Let’s hope not, but this community of scientists, researchers and doctors is watching developments very closely and holding their breath. At stake, literally, are millions of lives around the world including, by one conservative estimate, 1.7 million in the U.S. (Note: my day job puts me in contact with people who have to concern themselves with projecting this risk, and I’ve helped write articles on this topic for risk management publications. I’ve posted on this subject in this blog here, here and here.)
You can read those posts for an overview, or do your own research (there’s plenty of it out there now) or visit this blog which is aggregating the latest details and research on a daily basis. Here, however, are the pertinent details:
The reason the H5N1 virus has created so much concern is because it is genetically very similar to the virus that created the famous 1918 Spanish Flu pandemic that is generally believed to have killed between 20 and 40 million people world-wide (one modern estimate puts the total at 100 million, however). The impact today could be even more devastating considering the world is much more densely populated now and people are many times more mobile, which could promote the rapid spread of the pandemic.
Despite the genetic similarity, an H5N1 vaccine has yet to be developed. The flu has already killed millions of birds in Asia, and led to the preventive slaughter of millions more domestic fowl. So far – and this is important – the virus has passed to humans only through animal to human contact; it has yet to take a form that allows it to pass from human to human (more potentially good news on this this in a few more paragraphs). Flu viruses, however, are very unstable and mutate easily; every influenza that affects humans – such as the strains that appear annually – began in animals and followed this path. The easiest way for the virus to mutate is to come in contact with a human or animal that already has another strain of influenza active in its body and for the two viruses to become recombinant. (Pigs, for example, have been shown to be able to host both H5N1 and “human” influenza and H5N1 has started to turn up in pigs and tigers in Asia.)
H5N1 infection so far have been mainly in Southeast Asia where many people live and work in close proximity to birds and other animals susceptible to being carriers. Approximately 40 percent of people who have contracted the virus have died.
Here’s why the current cases in Indonesia are significant: Indonesia, unlike other asian countries, refrained from wholesale slaughter of commercial and domestic flocks of poultry thought to be harboring the virus, which might explain the outbreak.

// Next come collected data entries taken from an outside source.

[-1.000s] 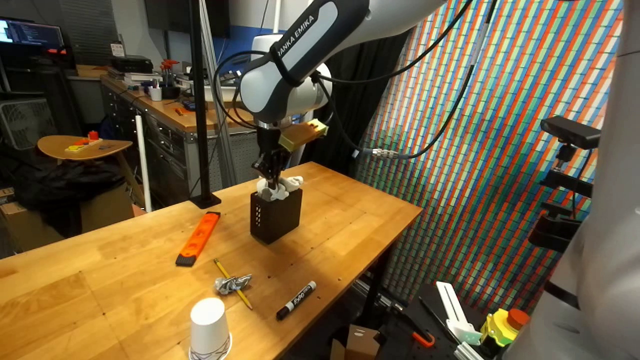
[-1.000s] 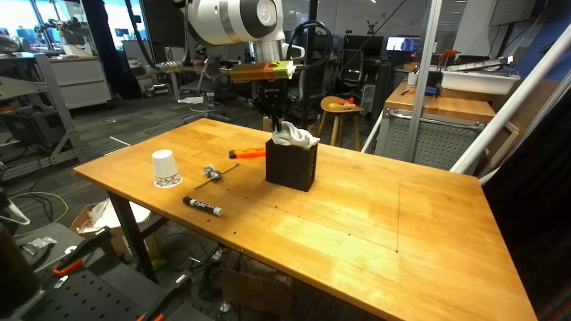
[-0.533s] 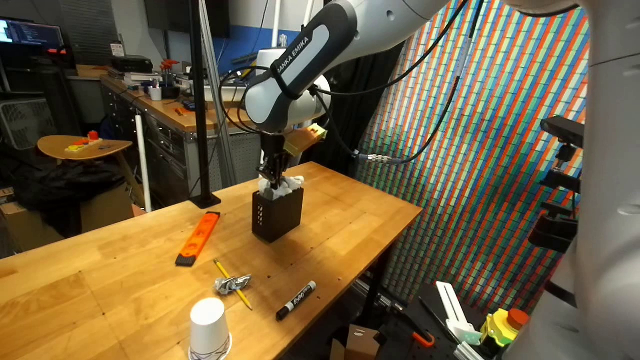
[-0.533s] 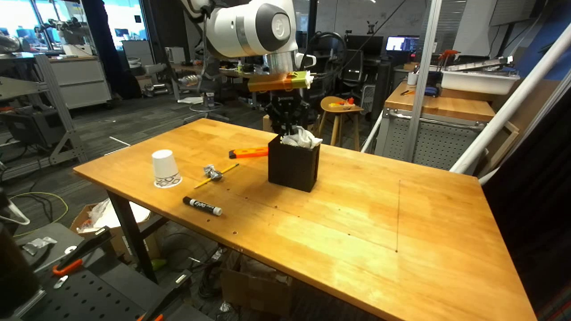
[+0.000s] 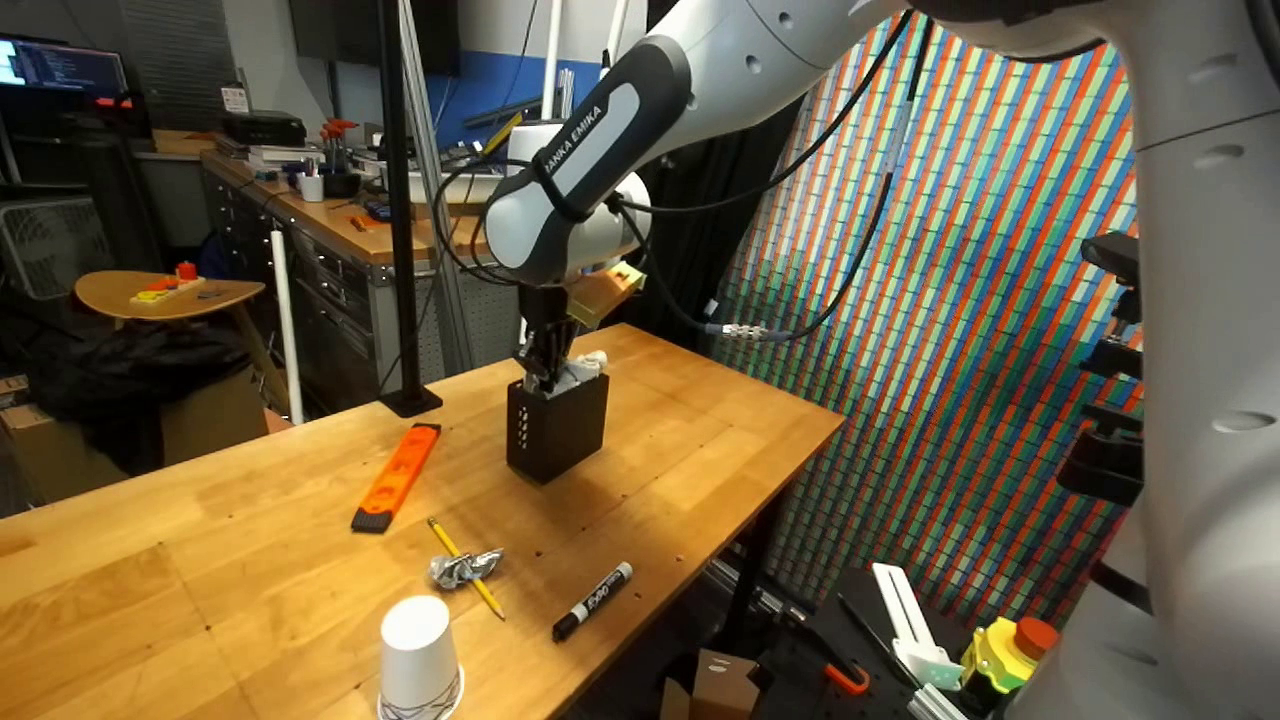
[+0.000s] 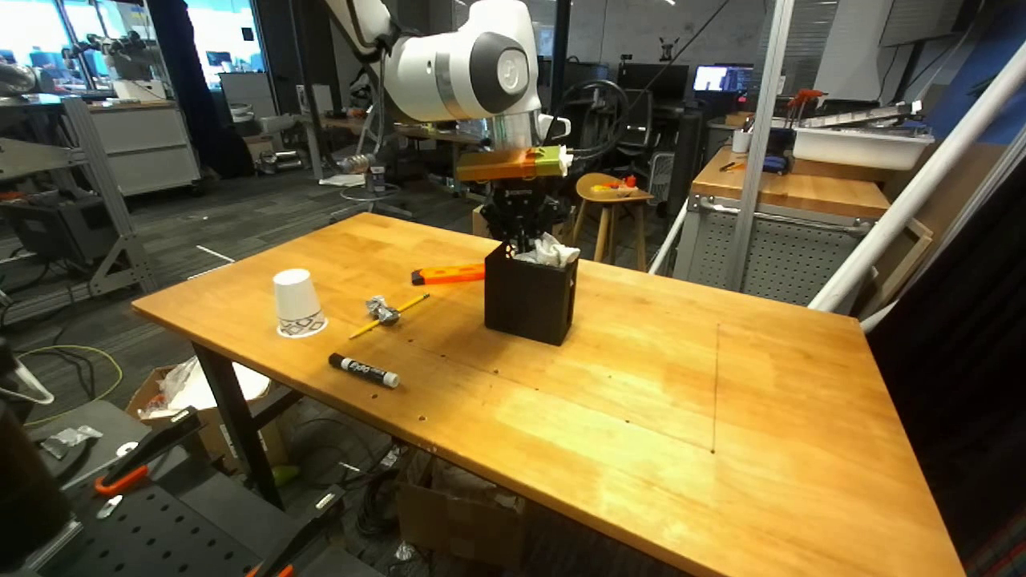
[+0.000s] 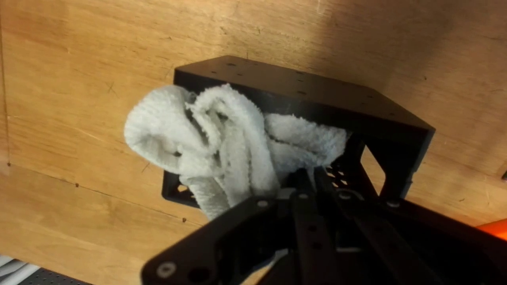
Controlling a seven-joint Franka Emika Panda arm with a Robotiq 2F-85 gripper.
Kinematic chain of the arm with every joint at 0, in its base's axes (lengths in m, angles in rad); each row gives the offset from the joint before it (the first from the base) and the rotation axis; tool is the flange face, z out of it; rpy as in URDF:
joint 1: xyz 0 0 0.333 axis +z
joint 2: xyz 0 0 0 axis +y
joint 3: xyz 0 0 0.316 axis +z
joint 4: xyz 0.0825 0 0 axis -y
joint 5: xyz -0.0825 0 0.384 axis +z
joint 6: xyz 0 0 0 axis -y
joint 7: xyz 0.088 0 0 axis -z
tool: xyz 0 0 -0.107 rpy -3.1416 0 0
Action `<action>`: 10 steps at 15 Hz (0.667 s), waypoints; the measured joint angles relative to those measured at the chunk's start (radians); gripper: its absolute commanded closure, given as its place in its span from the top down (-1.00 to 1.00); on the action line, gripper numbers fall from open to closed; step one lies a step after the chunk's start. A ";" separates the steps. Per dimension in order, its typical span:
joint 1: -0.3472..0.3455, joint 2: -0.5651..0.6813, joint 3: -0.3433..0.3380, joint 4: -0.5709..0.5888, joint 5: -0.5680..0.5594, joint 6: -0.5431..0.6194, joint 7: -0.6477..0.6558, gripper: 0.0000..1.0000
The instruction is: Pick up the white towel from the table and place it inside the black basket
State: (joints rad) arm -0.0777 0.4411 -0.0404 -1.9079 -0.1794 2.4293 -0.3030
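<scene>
The white towel (image 7: 237, 146) is bunched up inside the mouth of the black basket (image 7: 301, 89). Part of it bulges above the rim and hangs over one end in the wrist view. The top of the towel also shows in both exterior views (image 5: 592, 364) (image 6: 555, 252). The black basket stands upright on the wooden table (image 6: 641, 473) and shows in both exterior views (image 5: 560, 430) (image 6: 529, 300). My gripper (image 7: 310, 169) points down into the basket's opening, its fingers close together with a thin strip of towel between them. The fingertips are partly hidden by the basket in the exterior views.
An orange tool (image 5: 398, 478) lies beside the basket. A pencil (image 5: 485, 595) with crumpled foil (image 5: 466, 569), a black marker (image 5: 592, 602) and an upturned white cup (image 5: 418, 650) are farther along the table. A black post (image 5: 400, 220) stands at the table's edge.
My gripper has moved down, pushing its fingers and the towel deeper into the basket. Less towel shows above the rim. The basket has shifted slightly on the table.
</scene>
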 measured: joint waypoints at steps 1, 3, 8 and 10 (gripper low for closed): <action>-0.003 0.009 0.001 0.004 0.001 0.000 -0.005 -0.93; -0.009 0.029 0.008 0.011 0.009 0.000 -0.018 -0.93; -0.027 0.076 0.024 0.025 0.018 -0.001 -0.042 -0.93; -0.034 0.083 0.025 0.027 0.018 -0.003 -0.049 -0.93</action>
State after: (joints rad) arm -0.1117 0.5240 -0.0157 -1.8813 -0.1610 2.4268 -0.3520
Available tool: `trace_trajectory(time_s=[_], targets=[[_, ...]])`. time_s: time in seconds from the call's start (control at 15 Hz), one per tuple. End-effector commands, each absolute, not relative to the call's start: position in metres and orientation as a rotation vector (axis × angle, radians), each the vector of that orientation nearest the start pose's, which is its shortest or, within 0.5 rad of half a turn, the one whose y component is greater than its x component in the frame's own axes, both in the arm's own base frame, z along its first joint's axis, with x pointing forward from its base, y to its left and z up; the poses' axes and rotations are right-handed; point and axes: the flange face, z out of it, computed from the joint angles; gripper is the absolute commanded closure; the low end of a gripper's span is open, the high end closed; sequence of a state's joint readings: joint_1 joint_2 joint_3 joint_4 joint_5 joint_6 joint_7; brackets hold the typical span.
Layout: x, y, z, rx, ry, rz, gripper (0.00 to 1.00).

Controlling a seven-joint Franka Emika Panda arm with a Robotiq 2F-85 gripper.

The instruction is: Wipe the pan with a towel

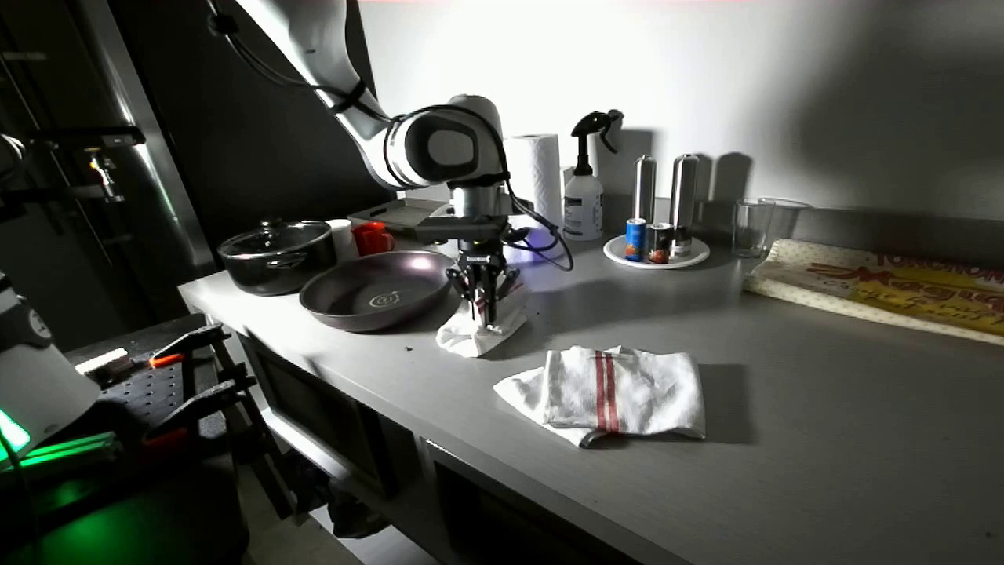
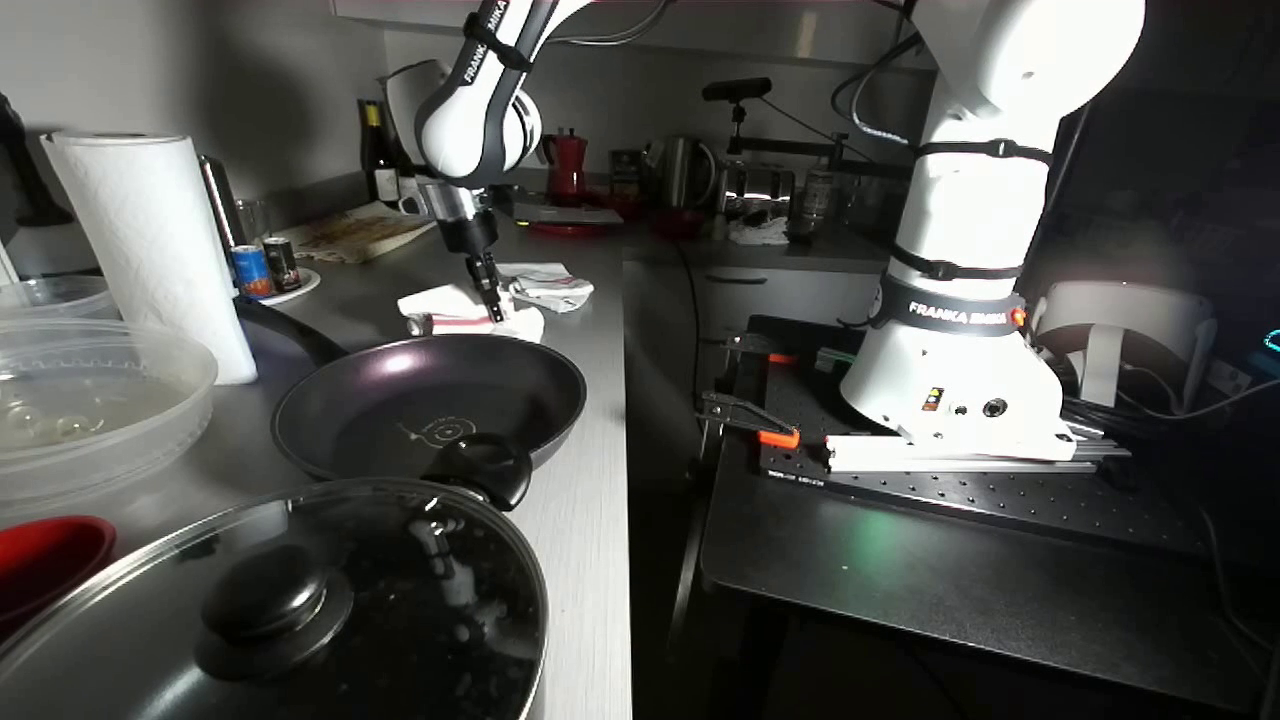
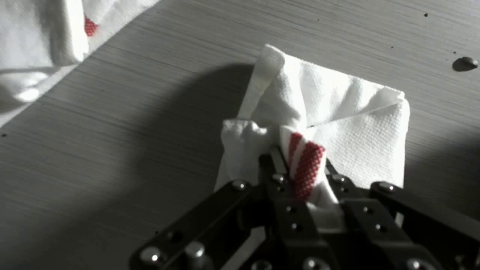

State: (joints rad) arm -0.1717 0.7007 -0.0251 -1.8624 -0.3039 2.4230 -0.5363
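One white towel is clamped in the claw, a red-striped fold pinched and the rest spread below. In an exterior view, the pan sits nearer than the claw, its long handle pointing far left, its short handle near right. Another towel lies on the counter beyond the claw.

Glare whitens the wall in an exterior view; beside my tool, broad shadow darkens the tabletop.
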Motion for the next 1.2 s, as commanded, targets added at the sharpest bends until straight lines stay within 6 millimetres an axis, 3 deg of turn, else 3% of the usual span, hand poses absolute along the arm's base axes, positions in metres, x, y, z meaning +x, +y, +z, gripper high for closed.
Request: trace_trajectory(time_s=[0.0, 0.53, 0.8, 1.13], targets=[[0.587, -0.128, 0.167, -3.141, -0.903, 0.193, 0.96], [0.534, -0.132, 0.255, -3.188, -0.791, -0.154, 0.96], [0.52, -0.109, 0.288, -3.164, -0.785, -0.264, 0.96], [0.516, -0.058, 0.299, -3.117, -0.889, -0.278, 0.96]])
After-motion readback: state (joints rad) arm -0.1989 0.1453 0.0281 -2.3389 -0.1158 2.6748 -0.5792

While there is still no confirmation of human-to-human transmission, the number of people infected there within a short timeframe is troubling. Also, this spring there were several small outbreaks in Vietnam in “pods” of people. The course of the Spanish Flu was for a few isolated cases in the spring, followed by a quiet summer and then a rapid spread the in the fall.
On a bit more positive note, some virologists think there may be some natural barriers keeping the virus at bay in humans, as noted here:
- Its viral replication in human cells may be inefficient. There may be too few viral offspring emerging from infected cells to create a big “viral load” that can be spread through coughing or sneezing, as the human flu virus does so well.
- The avian virus is unable to lock on effectively to human cells, or more accurately certain types of human cells. The spike that enables it to lock on to the cell receptor is the wrong shape.
- Avian viruses’ natural home is the gut of birds, where the temperature is a balmy 37 degrees Celsius. The human respiratory tract, though, is 33 degrees to 34 degrees Celsius. That coolness could have an impact on how well the virus reproduces.
- Bird viruses are well adapted to evading the immune system of birds by skirting the molecular tripwires that unleash antibodies and white blood cells that destroy invaders. But they do not yet have this in humans.
This may be good news, but the spread of H5N1 to species other than birds (again, documented in pigs and tigers), and the ability of other influenza strains to make the jump to humans, still raises major concerns.
For a comprehensive look at the havoc a pandemic could create medically, politically and economically, and what can be done to reduce the risks and ultimate impact, I highly recommend you read this article by Dr. Michael Osterholm. Just because the risk is almost mind-bogglingly surreal to consider doesn’t mean it can’t happen. After all, a year ago how many people could have conceived of a tsunami big enough to devastate half a dozen countries, or a hurricane wiping out 80 percent of a major metropolitan area in the U.S.?
Here’s a report from CNN that suggests that H5N1 is resistant to Tamiflu (oseltamivir), the leading antiviral drug that countries are trying to stockpile as a first line of defense until a vaccine can be developed.
Also, Senator Bill Frist weighs in. A key quote from his Op-Ed:
If a pandemic occurs soon, we will be in a race against time to build the appropriate defenses on the fly. We cannot afford inaction. Through the Project Bioshield legislation President Bush signed last year, we began the process of preparing for biological, chemical and nuclear threats. But Congress and the administration still need to do much more.
The avian flu poses a serious risk to our nation’s health and security. Every medical worker, public health specialist, parent, and, indeed, every citizen, needs to think about how we can confront it. Right now, preparing to face a pandemic should rank very high among our nation’s priorities. And, for the safety of its people, our nation needs to act now.